#### Problem to solve
Exact reproduction is required for the lines below starting at the line with "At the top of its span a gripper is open" and ending at the line with "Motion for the", both included. No other lines, and no pictures.
---
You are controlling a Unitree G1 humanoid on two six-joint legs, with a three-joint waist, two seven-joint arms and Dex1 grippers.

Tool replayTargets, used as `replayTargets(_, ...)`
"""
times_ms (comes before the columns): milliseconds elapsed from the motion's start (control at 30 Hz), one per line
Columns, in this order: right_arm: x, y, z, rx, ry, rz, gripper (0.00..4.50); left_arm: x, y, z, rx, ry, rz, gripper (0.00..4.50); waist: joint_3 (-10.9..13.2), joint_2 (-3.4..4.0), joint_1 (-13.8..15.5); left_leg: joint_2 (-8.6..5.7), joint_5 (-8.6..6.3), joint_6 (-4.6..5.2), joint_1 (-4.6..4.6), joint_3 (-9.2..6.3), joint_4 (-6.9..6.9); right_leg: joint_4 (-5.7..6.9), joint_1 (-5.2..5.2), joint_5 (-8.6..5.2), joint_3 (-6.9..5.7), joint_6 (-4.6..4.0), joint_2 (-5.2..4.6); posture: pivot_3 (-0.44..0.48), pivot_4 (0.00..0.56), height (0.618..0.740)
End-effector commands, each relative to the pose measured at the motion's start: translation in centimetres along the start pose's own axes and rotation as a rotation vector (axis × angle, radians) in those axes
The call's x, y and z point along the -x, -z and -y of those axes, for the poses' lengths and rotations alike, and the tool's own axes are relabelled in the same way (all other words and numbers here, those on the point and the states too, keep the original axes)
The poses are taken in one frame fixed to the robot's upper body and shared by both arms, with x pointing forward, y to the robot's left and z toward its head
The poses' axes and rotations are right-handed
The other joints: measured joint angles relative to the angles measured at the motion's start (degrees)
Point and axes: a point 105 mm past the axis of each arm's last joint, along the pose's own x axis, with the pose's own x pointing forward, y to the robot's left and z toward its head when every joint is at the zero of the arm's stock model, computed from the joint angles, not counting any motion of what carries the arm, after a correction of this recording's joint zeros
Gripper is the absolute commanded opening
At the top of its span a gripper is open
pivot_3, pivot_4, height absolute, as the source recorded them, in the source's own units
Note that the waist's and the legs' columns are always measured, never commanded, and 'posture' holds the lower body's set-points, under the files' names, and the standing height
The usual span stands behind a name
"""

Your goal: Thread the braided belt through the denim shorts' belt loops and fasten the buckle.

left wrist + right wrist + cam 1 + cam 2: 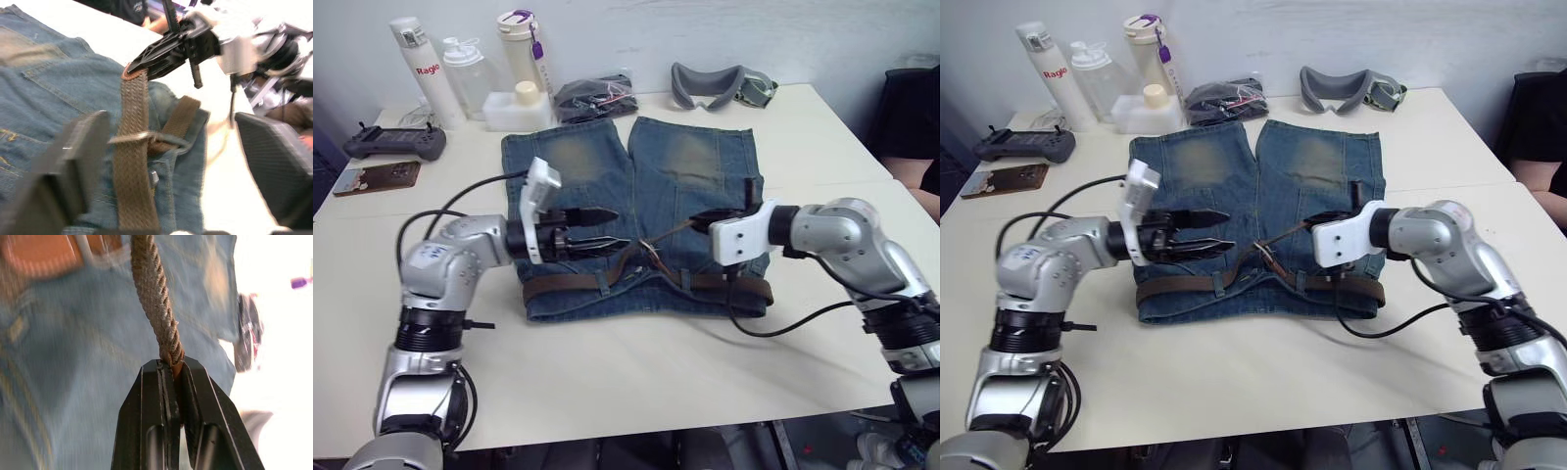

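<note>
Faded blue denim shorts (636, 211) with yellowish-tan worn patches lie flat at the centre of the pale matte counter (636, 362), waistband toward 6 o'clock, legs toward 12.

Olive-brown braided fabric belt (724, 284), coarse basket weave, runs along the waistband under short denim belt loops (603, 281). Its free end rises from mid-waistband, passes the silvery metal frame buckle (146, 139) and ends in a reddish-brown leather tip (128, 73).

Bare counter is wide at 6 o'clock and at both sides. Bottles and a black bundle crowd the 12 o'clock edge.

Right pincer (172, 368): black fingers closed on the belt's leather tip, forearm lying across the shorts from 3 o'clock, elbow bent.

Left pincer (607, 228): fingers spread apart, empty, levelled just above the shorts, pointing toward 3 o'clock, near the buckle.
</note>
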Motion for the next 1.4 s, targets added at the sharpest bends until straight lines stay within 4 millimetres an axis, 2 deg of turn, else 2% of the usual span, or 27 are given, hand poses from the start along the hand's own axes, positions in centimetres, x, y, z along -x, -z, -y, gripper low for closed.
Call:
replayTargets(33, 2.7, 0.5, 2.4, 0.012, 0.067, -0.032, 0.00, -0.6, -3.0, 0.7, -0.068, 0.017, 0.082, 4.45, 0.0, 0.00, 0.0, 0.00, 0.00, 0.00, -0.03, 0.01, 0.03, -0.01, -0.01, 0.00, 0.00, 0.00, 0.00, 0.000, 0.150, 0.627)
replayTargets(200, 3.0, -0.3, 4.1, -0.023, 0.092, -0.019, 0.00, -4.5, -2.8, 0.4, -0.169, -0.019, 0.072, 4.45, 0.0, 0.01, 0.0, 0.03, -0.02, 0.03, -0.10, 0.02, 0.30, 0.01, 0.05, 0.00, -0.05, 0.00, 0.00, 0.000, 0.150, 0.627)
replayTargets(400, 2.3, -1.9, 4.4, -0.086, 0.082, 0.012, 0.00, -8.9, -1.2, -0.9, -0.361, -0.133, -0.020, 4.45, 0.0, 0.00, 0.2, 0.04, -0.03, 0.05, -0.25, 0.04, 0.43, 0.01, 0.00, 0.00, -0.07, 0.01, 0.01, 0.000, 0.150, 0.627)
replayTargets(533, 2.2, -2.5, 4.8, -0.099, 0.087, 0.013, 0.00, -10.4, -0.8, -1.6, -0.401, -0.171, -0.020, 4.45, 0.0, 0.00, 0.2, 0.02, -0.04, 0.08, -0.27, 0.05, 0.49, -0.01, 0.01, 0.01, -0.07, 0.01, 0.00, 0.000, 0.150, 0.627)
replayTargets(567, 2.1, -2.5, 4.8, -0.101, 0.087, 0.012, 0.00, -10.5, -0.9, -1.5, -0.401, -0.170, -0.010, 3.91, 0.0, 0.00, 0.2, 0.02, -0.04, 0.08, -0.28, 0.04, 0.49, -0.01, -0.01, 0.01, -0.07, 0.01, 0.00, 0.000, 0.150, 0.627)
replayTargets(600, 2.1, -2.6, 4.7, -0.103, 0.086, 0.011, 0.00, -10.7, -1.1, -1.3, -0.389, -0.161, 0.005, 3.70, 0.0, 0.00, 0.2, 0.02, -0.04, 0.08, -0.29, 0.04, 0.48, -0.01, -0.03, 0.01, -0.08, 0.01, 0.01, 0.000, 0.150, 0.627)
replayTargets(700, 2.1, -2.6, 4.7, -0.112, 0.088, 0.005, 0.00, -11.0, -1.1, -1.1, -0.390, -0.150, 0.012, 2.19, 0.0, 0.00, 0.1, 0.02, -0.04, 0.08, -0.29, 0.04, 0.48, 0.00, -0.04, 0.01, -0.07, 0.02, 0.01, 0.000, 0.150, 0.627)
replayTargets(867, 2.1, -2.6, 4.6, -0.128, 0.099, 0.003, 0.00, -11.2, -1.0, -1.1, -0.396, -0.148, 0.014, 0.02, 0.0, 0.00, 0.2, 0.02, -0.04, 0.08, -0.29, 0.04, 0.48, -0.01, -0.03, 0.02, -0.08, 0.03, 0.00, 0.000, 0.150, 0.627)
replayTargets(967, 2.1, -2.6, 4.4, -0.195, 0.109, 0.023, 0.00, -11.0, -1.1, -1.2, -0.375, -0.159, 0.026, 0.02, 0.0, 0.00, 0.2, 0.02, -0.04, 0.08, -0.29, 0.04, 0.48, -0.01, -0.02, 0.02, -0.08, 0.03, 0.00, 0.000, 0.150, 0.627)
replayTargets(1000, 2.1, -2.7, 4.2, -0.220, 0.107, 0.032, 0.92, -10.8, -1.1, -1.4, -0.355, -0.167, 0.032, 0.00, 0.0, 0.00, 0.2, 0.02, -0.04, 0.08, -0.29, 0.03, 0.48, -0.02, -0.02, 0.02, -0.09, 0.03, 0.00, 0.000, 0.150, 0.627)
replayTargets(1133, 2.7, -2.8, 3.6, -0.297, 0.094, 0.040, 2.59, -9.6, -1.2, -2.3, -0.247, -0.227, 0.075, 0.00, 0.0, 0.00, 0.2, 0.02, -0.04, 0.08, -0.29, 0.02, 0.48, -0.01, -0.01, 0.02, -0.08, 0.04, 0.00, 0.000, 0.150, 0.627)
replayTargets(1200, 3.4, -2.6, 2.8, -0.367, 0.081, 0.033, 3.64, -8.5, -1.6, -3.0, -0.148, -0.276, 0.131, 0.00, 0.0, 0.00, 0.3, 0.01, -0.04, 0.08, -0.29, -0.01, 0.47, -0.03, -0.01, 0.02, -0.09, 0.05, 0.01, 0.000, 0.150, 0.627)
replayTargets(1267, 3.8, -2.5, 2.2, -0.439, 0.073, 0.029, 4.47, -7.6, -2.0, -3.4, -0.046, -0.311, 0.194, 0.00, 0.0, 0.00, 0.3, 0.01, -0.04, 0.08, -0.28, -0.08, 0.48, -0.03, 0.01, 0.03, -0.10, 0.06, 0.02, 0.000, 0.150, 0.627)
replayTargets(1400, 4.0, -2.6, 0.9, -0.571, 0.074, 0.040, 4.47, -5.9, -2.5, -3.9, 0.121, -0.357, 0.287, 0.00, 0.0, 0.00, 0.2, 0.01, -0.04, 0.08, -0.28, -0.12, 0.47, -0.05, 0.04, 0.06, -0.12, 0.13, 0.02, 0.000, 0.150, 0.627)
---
#### Answer space
At the top of its span a gripper is open
pivot_3, pivot_4, height absolute, as the source recorded them, in the source's own units
Note that the waist's and the legs' columns are always measured, never commanded, and 'posture' holds the lower body's set-points, under the files' names, and the standing height
The usual span stands behind a name
"""

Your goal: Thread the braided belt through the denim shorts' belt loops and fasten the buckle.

left wrist + right wrist + cam 1 + cam 2: 

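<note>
Faded blue denim shorts (636, 211) with yellowish-tan worn patches lie flat at the centre of the pale matte counter (636, 362), waistband toward 6 o'clock, legs toward 12.

Olive-brown braided fabric belt (724, 284), coarse basket weave, runs along the waistband under short denim belt loops (603, 281). Its free end rises from mid-waistband, passes the silvery metal frame buckle (146, 139) and ends in a reddish-brown leather tip (128, 73).

Bare counter is wide at 6 o'clock and at both sides. Bottles and a black bundle crowd the 12 o'clock edge.

Right pincer (172, 368): black fingers closed on the belt's leather tip, forearm lying across the shorts from 3 o'clock, elbow bent.

Left pincer (607, 228): fingers spread apart, empty, levelled just above the shorts, pointing toward 3 o'clock, near the buckle.
</note>
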Motion for the next 1.4 s, targets added at the sharpest bends until straight lines stay within 4 millimetres an axis, 2 deg of turn, else 2% of the usual span, or 27 are given, hand poses from the start along the hand's own axes, positions in centimetres, x, y, z along -x, -z, -y, gripper low for closed.

Nothing remains to be added to the answer.